R. J. Lannon, Jr., and Robert M. Hansen, Herbolsheimer, Lannon, Henson & Duncan, P. C., LaSalle, for plaintiff-appellee.

BARRY, Justice.

Defendant insurer, Country Casualty Insurance Company, appeals from a judgment entered in the circuit court of LaSalle County in favor of plaintiff insured, Philip A. Conway. The case proceeded to a bench trial on a stipulation of facts, which revealed the following.

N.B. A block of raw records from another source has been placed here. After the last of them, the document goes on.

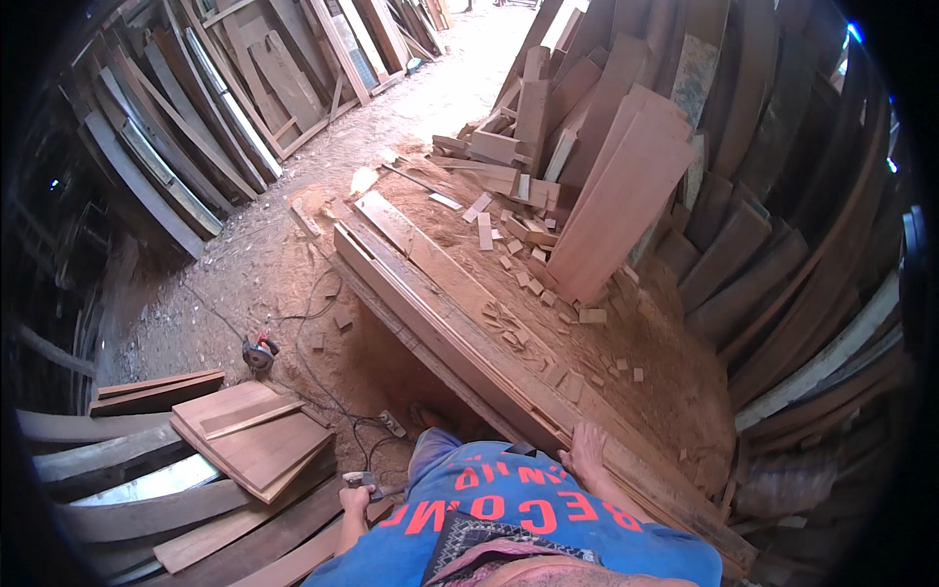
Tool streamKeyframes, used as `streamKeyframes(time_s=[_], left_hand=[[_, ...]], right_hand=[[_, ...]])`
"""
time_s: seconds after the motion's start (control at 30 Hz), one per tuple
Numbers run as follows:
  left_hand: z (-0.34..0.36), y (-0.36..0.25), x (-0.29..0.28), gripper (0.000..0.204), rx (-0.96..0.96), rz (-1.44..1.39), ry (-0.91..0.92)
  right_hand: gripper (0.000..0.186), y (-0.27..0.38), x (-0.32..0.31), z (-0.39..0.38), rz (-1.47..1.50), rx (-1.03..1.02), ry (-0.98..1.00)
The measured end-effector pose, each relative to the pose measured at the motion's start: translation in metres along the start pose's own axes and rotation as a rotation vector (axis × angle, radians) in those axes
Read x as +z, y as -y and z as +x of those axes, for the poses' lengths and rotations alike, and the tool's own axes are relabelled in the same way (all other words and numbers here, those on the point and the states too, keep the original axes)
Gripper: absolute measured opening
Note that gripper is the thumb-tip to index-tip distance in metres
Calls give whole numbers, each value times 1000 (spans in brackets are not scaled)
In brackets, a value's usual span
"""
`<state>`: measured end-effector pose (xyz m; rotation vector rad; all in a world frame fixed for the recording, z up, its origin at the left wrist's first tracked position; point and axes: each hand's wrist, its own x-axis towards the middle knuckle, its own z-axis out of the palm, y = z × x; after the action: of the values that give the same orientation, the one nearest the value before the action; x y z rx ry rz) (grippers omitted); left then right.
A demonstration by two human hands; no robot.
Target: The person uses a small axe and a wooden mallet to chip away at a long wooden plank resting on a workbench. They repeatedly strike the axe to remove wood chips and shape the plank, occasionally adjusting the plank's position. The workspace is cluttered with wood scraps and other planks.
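Note:
My left hand (355, 501) is low beside my left hip, its fingers closed round a small grey and dark hand tool (360, 479) whose kind I cannot make out. Next to it lies a stack of reddish wooden panels (249, 430). My right hand (587, 456) rests with fingers stretched out on the near part of a long wooden workbench (626, 460). Close by that hand, long narrow boards (460, 344) run along the bench's left edge. Wood chips and small offcuts (509, 328) are strewn over the bench top.
A circular saw (259, 354) sits on the dusty ground at left, with black cables (337, 396) trailing toward my feet. Wide reddish planks (626, 196) lean at the right among offcut piles. Tall timber boards (176, 117) line both sides.

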<state>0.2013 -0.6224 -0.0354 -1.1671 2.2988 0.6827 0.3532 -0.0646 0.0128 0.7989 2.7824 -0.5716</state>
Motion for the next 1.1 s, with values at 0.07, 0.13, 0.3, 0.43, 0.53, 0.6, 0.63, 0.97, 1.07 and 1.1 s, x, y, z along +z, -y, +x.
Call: streamKeyframes(time_s=[0.07, 0.13, 0.3, 0.43, 0.53, 0.6, 0.63, 0.97, 1.07, 1.1], left_hand=[[-2, 1, -3, 53, 23, 38, 5], [-1, -3, -5, 54, 51, 84, 23], [30, 8, 11, 56, 100, 94, 39], [43, 3, 14, 54, 67, -15, 59], [5, -30, -5, 55, 123, -2, 84], [18, -23, -6, 54, 185, 0, 47], [33, -15, -7, 54, 282, -6, 49], [12, 8, -13, 52, 113, 7, 43], [2, 10, -8, 53, 93, 62, 77], [-4, 10, -8, 53, 89, 98, 88]], right_hand=[[57, -2, -3, -12, -81, -37, 2], [52, -14, 6, -14, -39, -19, 125], [45, -29, 17, -7, 130, -56, 327], [40, -17, 6, 3, 79, 60, 317], [36, -10, -7, 16, 14, 68, 272], [34, -7, -6, 19, -15, 72, 239], [35, -9, -1, 24, -27, 42, 169], [75, 6, 8, -6, -10, -155, 151], [82, -2, 20, -16, -170, -164, 289], [79, -5, 32, -19, -213, -154, 319]])
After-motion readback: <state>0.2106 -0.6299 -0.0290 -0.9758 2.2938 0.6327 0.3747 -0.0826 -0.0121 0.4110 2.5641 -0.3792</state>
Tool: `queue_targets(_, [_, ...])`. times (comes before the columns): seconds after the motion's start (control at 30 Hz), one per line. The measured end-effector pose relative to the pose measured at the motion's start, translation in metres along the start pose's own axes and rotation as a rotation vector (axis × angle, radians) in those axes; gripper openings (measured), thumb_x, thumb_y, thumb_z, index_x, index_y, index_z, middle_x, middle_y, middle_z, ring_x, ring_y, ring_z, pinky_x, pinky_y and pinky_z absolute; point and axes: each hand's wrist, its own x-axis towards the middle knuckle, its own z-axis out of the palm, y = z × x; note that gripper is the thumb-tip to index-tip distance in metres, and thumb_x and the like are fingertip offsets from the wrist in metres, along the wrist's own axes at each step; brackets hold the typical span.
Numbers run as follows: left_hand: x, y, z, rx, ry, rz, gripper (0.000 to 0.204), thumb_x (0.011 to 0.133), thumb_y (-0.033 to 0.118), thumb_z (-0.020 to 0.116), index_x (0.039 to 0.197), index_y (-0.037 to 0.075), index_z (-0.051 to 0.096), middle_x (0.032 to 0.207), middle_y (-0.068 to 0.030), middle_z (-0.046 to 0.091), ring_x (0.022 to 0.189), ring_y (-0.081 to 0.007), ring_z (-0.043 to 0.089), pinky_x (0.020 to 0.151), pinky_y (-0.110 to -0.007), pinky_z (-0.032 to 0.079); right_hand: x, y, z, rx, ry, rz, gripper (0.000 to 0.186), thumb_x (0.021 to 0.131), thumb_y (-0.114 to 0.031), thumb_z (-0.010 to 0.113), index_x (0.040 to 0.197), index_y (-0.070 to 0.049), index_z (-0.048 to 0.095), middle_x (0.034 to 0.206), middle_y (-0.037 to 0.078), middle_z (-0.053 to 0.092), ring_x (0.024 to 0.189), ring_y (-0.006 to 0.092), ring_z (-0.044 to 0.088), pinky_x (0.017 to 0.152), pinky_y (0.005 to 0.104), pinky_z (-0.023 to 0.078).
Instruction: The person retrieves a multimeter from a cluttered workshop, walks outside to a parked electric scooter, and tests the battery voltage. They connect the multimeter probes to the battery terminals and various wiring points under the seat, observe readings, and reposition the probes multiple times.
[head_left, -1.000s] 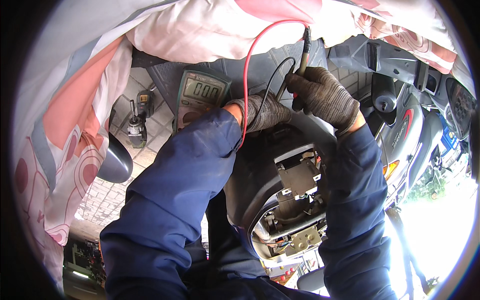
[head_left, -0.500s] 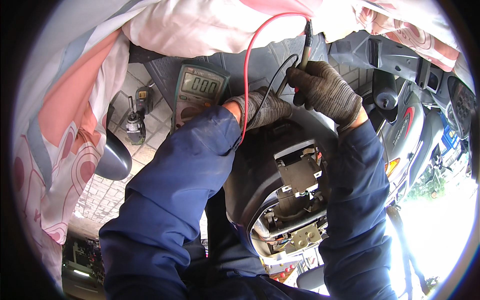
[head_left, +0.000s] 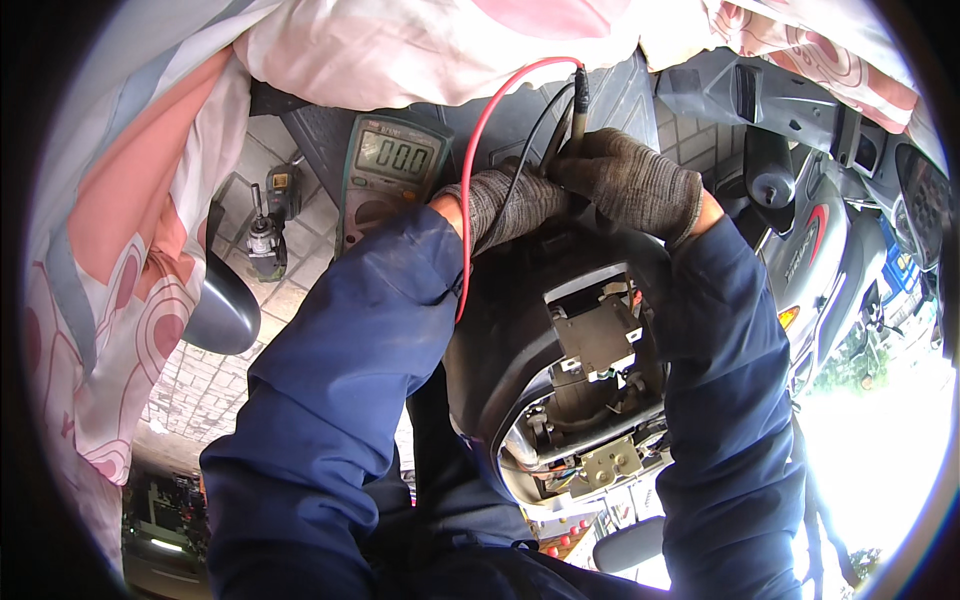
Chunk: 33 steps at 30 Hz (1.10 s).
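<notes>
Both my hands wear grey-brown knit gloves and meet above the black body panel [head_left: 500, 330] of a scooter. My left hand [head_left: 515, 205] is closed around a test probe [head_left: 555, 140] with a black lead. My right hand [head_left: 635, 185] grips another test probe [head_left: 580, 108], whose red lead [head_left: 478, 135] arches over to my left sleeve. The fingers hide both probe tips, so I cannot see what they touch. Left of my left hand lies a grey-green multimeter [head_left: 395, 160] with a lit digital display, its lower part covered by my sleeve.
An opening in the panel shows a rectangular metal part [head_left: 597, 335] and wiring. On the paving at left are a cordless power tool [head_left: 265, 240] and a dark rounded mirror [head_left: 222, 310]. A patterned cloth [head_left: 400, 55] hangs along the far side; a silver scooter [head_left: 825, 245] stands at right.
My right hand has moved left and down with the red-lead probe, coming against my left hand. The two probes now stand close together. My left hand has shifted slightly left.
</notes>
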Motion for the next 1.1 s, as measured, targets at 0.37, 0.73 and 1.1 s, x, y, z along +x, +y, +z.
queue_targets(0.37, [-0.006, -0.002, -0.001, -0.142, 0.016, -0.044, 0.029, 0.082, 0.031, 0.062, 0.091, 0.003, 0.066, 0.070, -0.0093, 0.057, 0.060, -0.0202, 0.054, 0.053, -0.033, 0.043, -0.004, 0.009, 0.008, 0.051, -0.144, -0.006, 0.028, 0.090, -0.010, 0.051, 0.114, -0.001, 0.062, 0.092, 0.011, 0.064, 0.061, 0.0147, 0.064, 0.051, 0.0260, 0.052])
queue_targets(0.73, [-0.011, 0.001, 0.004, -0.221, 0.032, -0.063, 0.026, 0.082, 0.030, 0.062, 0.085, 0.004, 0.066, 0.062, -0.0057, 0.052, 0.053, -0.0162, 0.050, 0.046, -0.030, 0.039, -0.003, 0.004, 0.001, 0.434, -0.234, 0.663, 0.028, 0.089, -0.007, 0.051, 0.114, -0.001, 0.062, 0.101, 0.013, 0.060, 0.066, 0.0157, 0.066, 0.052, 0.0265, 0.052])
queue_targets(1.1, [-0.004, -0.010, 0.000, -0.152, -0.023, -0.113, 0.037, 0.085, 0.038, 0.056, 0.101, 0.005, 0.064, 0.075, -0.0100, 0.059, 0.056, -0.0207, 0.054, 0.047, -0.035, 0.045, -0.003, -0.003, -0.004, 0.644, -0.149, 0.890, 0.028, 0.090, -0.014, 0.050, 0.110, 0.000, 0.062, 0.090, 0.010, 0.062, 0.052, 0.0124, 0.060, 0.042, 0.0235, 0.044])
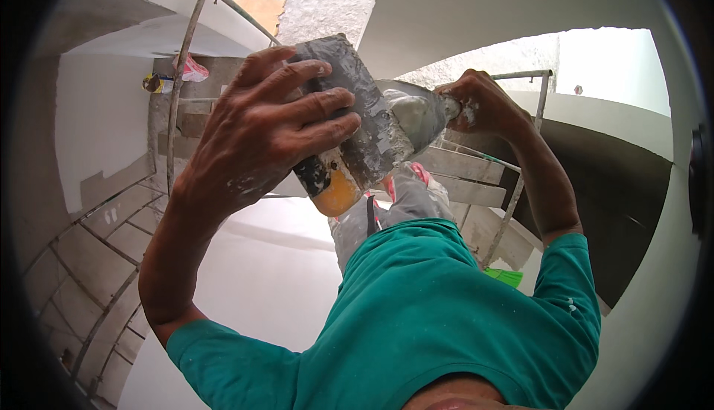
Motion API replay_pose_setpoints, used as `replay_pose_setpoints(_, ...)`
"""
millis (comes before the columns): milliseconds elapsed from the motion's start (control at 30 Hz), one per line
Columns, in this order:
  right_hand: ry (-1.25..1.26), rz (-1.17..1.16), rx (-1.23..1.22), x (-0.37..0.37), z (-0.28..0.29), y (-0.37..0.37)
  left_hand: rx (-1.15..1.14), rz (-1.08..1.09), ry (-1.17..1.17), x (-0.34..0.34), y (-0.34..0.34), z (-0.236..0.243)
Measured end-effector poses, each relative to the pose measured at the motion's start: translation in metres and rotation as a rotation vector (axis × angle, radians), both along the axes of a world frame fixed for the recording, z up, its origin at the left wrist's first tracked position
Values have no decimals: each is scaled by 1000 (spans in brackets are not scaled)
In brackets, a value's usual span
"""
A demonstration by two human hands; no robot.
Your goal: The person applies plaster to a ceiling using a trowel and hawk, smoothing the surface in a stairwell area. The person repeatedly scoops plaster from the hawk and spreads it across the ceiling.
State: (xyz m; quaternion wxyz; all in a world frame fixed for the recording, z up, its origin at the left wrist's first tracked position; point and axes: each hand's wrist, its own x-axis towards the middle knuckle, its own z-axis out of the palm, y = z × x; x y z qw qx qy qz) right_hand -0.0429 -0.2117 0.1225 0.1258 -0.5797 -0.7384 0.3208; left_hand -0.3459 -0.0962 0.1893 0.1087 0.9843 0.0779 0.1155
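Observation:
My left hand is wrapped round a plastering trowel, its fingers lying over the flat grey blade. Dried plaster crusts the blade, and a yellow and black handle shows at its lower end. My right hand grips a putty knife, with the handle mostly hidden in the fist. White paste sits on the knife's broad blade. The two blades meet or overlap in front of my chest; whether they touch I cannot tell. White smears mark both hands.
Metal scaffold tubes rise at the left, and another scaffold frame stands at the right. A pink and white bag lies at the far left. Pale walls surround me. Something bright green is low at the right.

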Motion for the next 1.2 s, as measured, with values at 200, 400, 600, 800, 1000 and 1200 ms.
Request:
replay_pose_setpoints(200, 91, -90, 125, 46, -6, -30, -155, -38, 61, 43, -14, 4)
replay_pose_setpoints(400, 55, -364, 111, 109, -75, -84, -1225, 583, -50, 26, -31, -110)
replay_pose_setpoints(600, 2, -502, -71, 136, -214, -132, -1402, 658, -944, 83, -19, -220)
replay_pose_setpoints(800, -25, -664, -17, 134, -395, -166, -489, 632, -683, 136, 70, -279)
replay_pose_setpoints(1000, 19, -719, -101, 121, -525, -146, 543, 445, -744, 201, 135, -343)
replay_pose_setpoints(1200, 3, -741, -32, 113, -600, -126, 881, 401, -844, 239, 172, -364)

On December 4, 1973, plaintiff Conway was involved in an automobile collision with a vehicle driven by Hayfa Assalley. Assalley subsequently filed a personal injury suit against Conway in the circuit court of LaSalle County, seeking to recover damages for injuries sustained in the accident. At the time of the accident Conway was an insured under a family combination insurance policy issued by the defendant insurer. The bodily injury liability limit of the policy was $10,000. At no time was Conway in arrears in his premium payments.

Prior to the initiation of litigation by Ms. Assaley on February 19, 1975, the defendant insurer had been reimbursing her for expenditures made that were a direct result of her injuries, and compensating her for lost income under an advanced payment program. Through October 24, 1974, $9,736.79 had been paid to Ms. Assalley as advanced payments.

Subsequently, an agreement was reached between Ms. Assalley and the defendant insurer, with Conway's approval, whereby the insurer would pay to Ms. Assalley $10,742.35, representing $742.35 property damage and the bodily injury liability limit of $10,000. Accordingly, on March 11, 1975, the insurer paid Ms. Assalley $900.21 in full payment. However, Ms. Assalley did not release the plaintiff Conway from liability in exchange for this payment, and she continued to pursue her personal injury suit against him.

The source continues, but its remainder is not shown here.